**PROBLEM DETAILS**
No image is to be carried over; reproduce the rest of the listing word for word.

*** Block opens ***

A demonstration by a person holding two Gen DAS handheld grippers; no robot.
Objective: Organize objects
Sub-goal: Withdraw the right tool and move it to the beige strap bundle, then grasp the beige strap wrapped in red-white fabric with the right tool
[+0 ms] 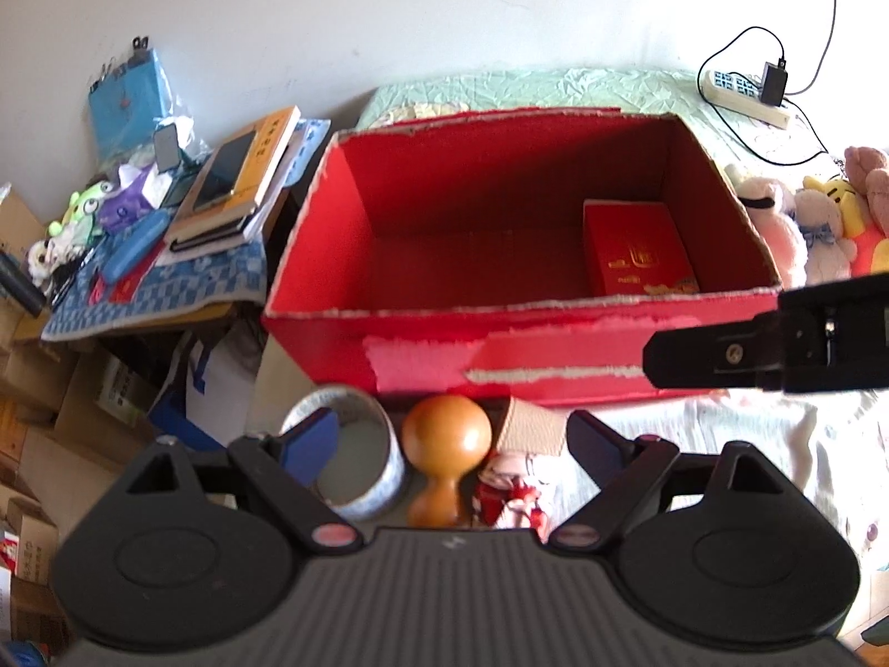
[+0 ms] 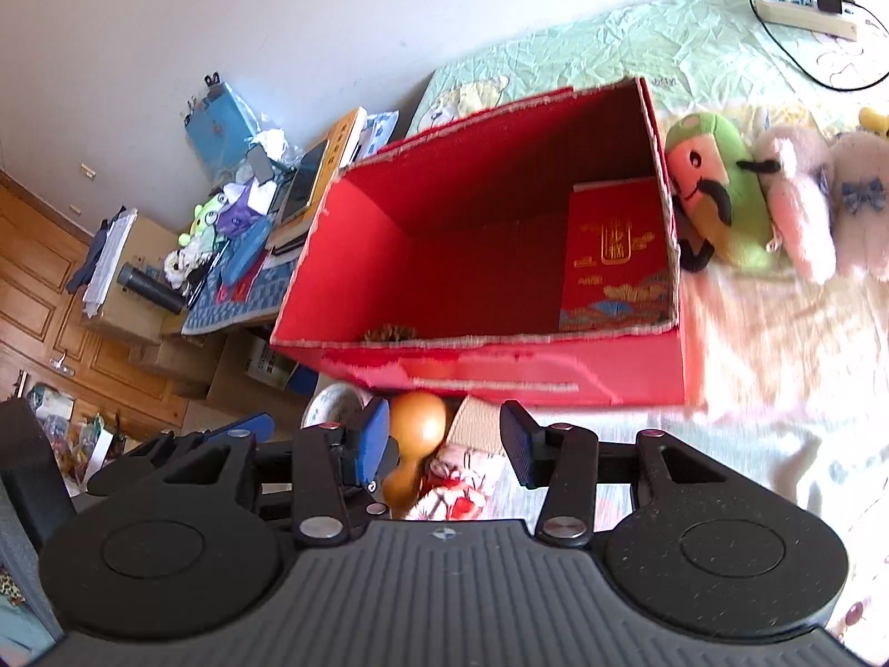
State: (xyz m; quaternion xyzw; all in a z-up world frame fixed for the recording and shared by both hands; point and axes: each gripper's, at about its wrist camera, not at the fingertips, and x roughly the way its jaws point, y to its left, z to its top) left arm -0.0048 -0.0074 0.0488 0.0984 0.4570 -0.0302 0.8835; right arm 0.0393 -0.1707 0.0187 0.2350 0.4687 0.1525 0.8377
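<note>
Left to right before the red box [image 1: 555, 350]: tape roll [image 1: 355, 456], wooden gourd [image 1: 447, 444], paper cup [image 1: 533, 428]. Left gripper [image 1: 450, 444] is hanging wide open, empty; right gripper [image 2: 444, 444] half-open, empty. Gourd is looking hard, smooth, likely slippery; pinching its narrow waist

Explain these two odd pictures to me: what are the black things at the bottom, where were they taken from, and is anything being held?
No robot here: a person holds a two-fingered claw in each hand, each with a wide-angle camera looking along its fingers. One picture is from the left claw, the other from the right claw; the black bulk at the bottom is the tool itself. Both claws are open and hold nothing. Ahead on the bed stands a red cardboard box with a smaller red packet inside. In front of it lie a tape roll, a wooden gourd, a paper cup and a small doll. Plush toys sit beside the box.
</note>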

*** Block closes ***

**REPLY TO THE EXERCISE**
A demonstration by a person holding two Gen DAS handheld grippers; no robot.
Objective: Organize objects
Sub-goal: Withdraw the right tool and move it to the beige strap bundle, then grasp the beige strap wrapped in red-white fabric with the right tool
[+0 ms] 
[+0 ms] 
State: (xyz m; quaternion xyzw; all in a z-up world frame fixed for the recording and shared by both hands; point and axes: each gripper's, at about its wrist camera, not at the fingertips, and x roughly the way its jaws point, y to its left, z to its top) left arm -0.0048 -0.0074 0.0488 0.0984 0.4570 -0.0302 0.8835; right arm 0.0393 -0.1707 0.0187 0.2350 0.4687 0.1525 0.8377
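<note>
Left to right before the red box [image 1: 555, 350]: tape roll [image 1: 355, 456], wooden gourd [image 1: 447, 444], paper cup [image 1: 533, 428]. Left gripper [image 1: 450, 444] is hanging wide open, empty; right gripper [image 2: 444, 444] half-open, empty. Gourd is looking hard, smooth, likely slippery; pinching its narrow waist

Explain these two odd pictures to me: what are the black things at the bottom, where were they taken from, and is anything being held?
No robot here: a person holds a two-fingered claw in each hand, each with a wide-angle camera looking along its fingers. One picture is from the left claw, the other from the right claw; the black bulk at the bottom is the tool itself. Both claws are open and hold nothing. Ahead on the bed stands a red cardboard box with a smaller red packet inside. In front of it lie a tape roll, a wooden gourd, a paper cup and a small doll. Plush toys sit beside the box.
</note>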

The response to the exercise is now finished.